**Action item:** Before you reproduce the entries that follow, strip out any image they contain and keep the rest exact.

[Start of section]

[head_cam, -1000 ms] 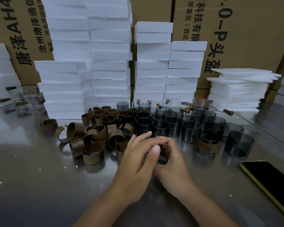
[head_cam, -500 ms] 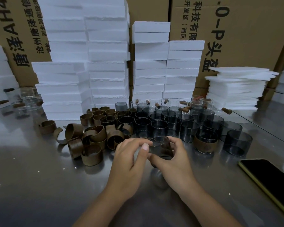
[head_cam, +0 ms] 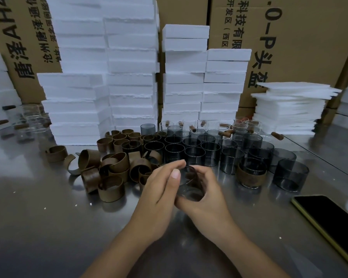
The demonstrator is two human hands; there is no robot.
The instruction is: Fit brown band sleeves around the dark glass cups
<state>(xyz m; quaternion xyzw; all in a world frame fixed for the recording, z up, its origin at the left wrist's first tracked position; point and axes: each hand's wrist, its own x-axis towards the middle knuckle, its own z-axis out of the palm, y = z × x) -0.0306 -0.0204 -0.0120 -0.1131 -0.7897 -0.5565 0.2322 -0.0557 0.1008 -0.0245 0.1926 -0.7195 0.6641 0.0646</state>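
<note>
Boxes: cardboard boxes [head_cam: 309, 37] w/ printed text, along the back, 10 to 2 o'clock.
Foam: white foam stacks [head_cam: 129, 77] in front of the boxes, 12 o'clock; a lower stack of thin sheets [head_cam: 289, 109] at 2 o'clock.
Surface: shiny metal surface [head_cam: 48, 227], carries everything.
Cups: dark glass cups [head_cam: 209, 149] packed upright in rows, 12 to 2 o'clock of the hands, just beyond them.
Sleeves: brown band sleeves [head_cam: 113, 167] in a loose heap, 10 o'clock of the hands, some upright, some tipped.
Phone: black phone [head_cam: 329, 223], yellowish edge, flat, 4 o'clock, partly cut off by the frame.
Clear glasses: clear glasses [head_cam: 32, 121], far left, 9 to 10 o'clock.
Left hand: left hand [head_cam: 161, 191] holds the cup's left side, fingers over the rim, thumb up.
Right hand: right hand [head_cam: 207, 193] curled round the cup's right side & base.
Held cup: held cup [head_cam: 189, 187], centre, tilted, between both hands; can't tell if a band is on it.
Sleeved cup: sleeved cup [head_cam: 251, 173], upright, brown band round it, 3 o'clock of the hands.
</note>
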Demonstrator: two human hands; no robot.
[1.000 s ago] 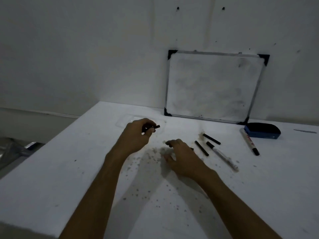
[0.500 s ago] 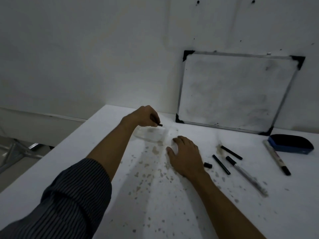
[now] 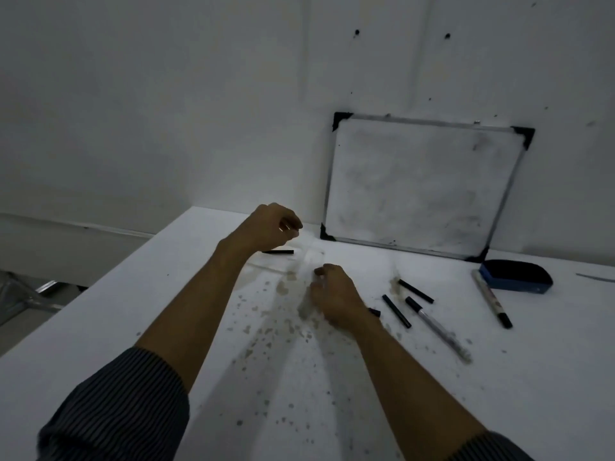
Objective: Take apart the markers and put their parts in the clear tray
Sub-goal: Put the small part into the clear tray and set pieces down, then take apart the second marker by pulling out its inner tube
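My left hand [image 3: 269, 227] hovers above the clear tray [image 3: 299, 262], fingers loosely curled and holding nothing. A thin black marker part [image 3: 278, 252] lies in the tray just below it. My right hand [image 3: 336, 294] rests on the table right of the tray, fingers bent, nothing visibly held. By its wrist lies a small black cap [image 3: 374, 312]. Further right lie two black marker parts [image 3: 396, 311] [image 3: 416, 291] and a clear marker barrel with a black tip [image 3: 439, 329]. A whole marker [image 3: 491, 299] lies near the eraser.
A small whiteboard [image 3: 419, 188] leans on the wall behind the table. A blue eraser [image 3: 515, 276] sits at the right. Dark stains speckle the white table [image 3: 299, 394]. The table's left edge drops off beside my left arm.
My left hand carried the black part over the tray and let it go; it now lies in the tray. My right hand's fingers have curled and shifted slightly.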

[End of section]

**Task solution:**
[head_cam, -1000 ms] 
[head_cam, -500 ms] 
[head_cam, +0 ms] 
The demonstrator is two human hands; there is no robot.
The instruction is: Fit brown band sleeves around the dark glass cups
<state>(xyz m; quaternion xyzw; all in a world frame fixed for the recording, z up, its origin at the left wrist's first tracked position; point and axes: each hand's wrist, its own x-axis towards the middle knuckle, its own z-axis out of the palm, y = z × x) -0.0306 -0.0204 -0.0120 -0.1131 -0.7897 -0.5565 0.2322 -0.0557 0.1008 -0.0245 0.1926 -0.7195 0.6641 0.0646</state>
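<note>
Boxes: cardboard boxes [head_cam: 309, 37] w/ printed text, along the back, 10 to 2 o'clock.
Foam: white foam stacks [head_cam: 129, 77] in front of the boxes, 12 o'clock; a lower stack of thin sheets [head_cam: 289, 109] at 2 o'clock.
Surface: shiny metal surface [head_cam: 48, 227], carries everything.
Cups: dark glass cups [head_cam: 209, 149] packed upright in rows, 12 to 2 o'clock of the hands, just beyond them.
Sleeves: brown band sleeves [head_cam: 113, 167] in a loose heap, 10 o'clock of the hands, some upright, some tipped.
Phone: black phone [head_cam: 329, 223], yellowish edge, flat, 4 o'clock, partly cut off by the frame.
Clear glasses: clear glasses [head_cam: 32, 121], far left, 9 to 10 o'clock.
Left hand: left hand [head_cam: 161, 191] holds the cup's left side, fingers over the rim, thumb up.
Right hand: right hand [head_cam: 207, 193] curled round the cup's right side & base.
Held cup: held cup [head_cam: 189, 187], centre, tilted, between both hands; can't tell if a band is on it.
Sleeved cup: sleeved cup [head_cam: 251, 173], upright, brown band round it, 3 o'clock of the hands.
</note>
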Demonstrator: two human hands; no robot.
[1.000 s ago] 
[0.500 s ago] 
[now] 
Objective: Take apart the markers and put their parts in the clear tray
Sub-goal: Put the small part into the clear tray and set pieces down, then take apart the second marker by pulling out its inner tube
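My left hand [image 3: 269, 227] hovers above the clear tray [image 3: 299, 262], fingers loosely curled and holding nothing. A thin black marker part [image 3: 278, 252] lies in the tray just below it. My right hand [image 3: 336, 294] rests on the table right of the tray, fingers bent, nothing visibly held. By its wrist lies a small black cap [image 3: 374, 312]. Further right lie two black marker parts [image 3: 396, 311] [image 3: 416, 291] and a clear marker barrel with a black tip [image 3: 439, 329]. A whole marker [image 3: 491, 299] lies near the eraser.
A small whiteboard [image 3: 419, 188] leans on the wall behind the table. A blue eraser [image 3: 515, 276] sits at the right. Dark stains speckle the white table [image 3: 299, 394]. The table's left edge drops off beside my left arm.
My left hand carried the black part over the tray and let it go; it now lies in the tray. My right hand's fingers have curled and shifted slightly.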

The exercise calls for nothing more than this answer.